YOUR TASK |
Copy the listing in full and exactly, omitting its images.

PROVIDED MATERIAL |
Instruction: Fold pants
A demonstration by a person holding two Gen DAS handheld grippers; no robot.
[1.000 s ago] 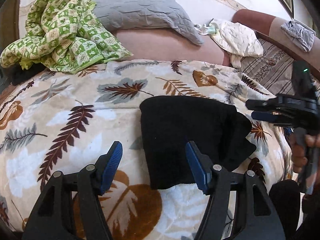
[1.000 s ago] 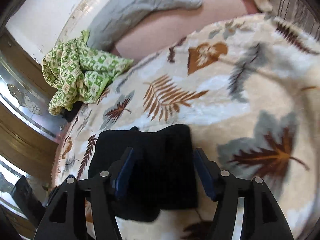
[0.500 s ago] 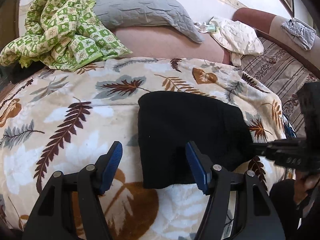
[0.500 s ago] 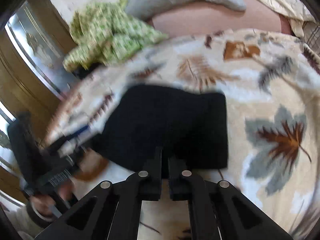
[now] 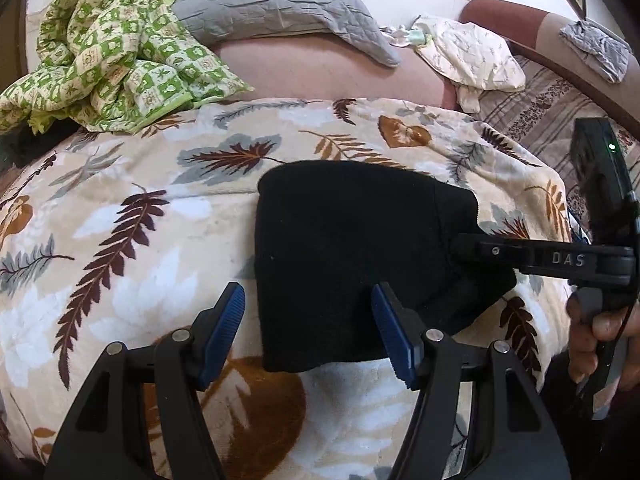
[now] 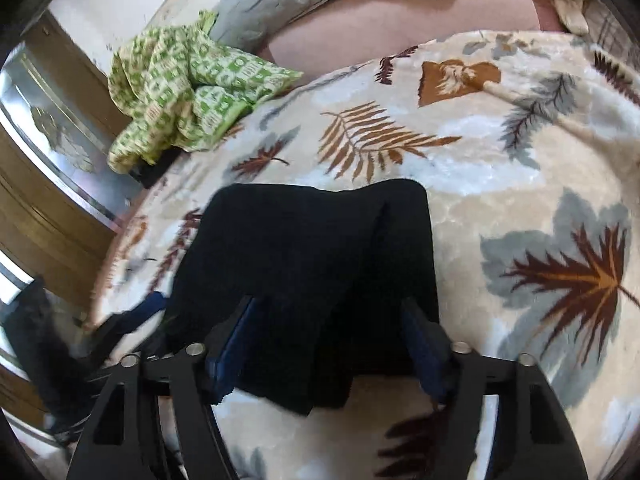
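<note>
The black pants (image 5: 344, 248) lie folded into a compact rectangle on the leaf-print blanket (image 5: 132, 248). My left gripper (image 5: 310, 332) is open, its blue pads straddling the near left corner of the pants, empty. My right gripper (image 6: 330, 344) is open over the near edge of the pants (image 6: 304, 264). In the left wrist view the right gripper (image 5: 460, 246) reaches in from the right with its tip over the pants' right edge. The left gripper shows blurred at the left edge of the right wrist view (image 6: 132, 320).
A crumpled green checked cloth (image 5: 108, 64) lies at the far left of the bed. A grey pillow (image 5: 280, 4) and a cream cloth (image 5: 476, 56) lie behind. A wooden cabinet with a metal edge (image 6: 48, 176) stands left of the bed.
My right gripper was shut half a second ago and is now open over the pants' near edge, having swung back toward them. My left gripper stayed open and almost still.
</note>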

RESULT FOR THIS TASK |
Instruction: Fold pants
A demonstration by a person holding two Gen DAS handheld grippers; no robot.
[1.000 s ago] 
[1.000 s ago] 
[0.500 s ago] 
[0.500 s ago] 
[now] 
[now] 
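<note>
The black pants (image 5: 344, 248) lie folded into a compact rectangle on the leaf-print blanket (image 5: 132, 248). My left gripper (image 5: 310, 332) is open, its blue pads straddling the near left corner of the pants, empty. My right gripper (image 6: 330, 344) is open over the near edge of the pants (image 6: 304, 264). In the left wrist view the right gripper (image 5: 460, 246) reaches in from the right with its tip over the pants' right edge. The left gripper shows blurred at the left edge of the right wrist view (image 6: 132, 320).
A crumpled green checked cloth (image 5: 108, 64) lies at the far left of the bed. A grey pillow (image 5: 280, 4) and a cream cloth (image 5: 476, 56) lie behind. A wooden cabinet with a metal edge (image 6: 48, 176) stands left of the bed.
My right gripper was shut half a second ago and is now open over the pants' near edge, having swung back toward them. My left gripper stayed open and almost still.
</note>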

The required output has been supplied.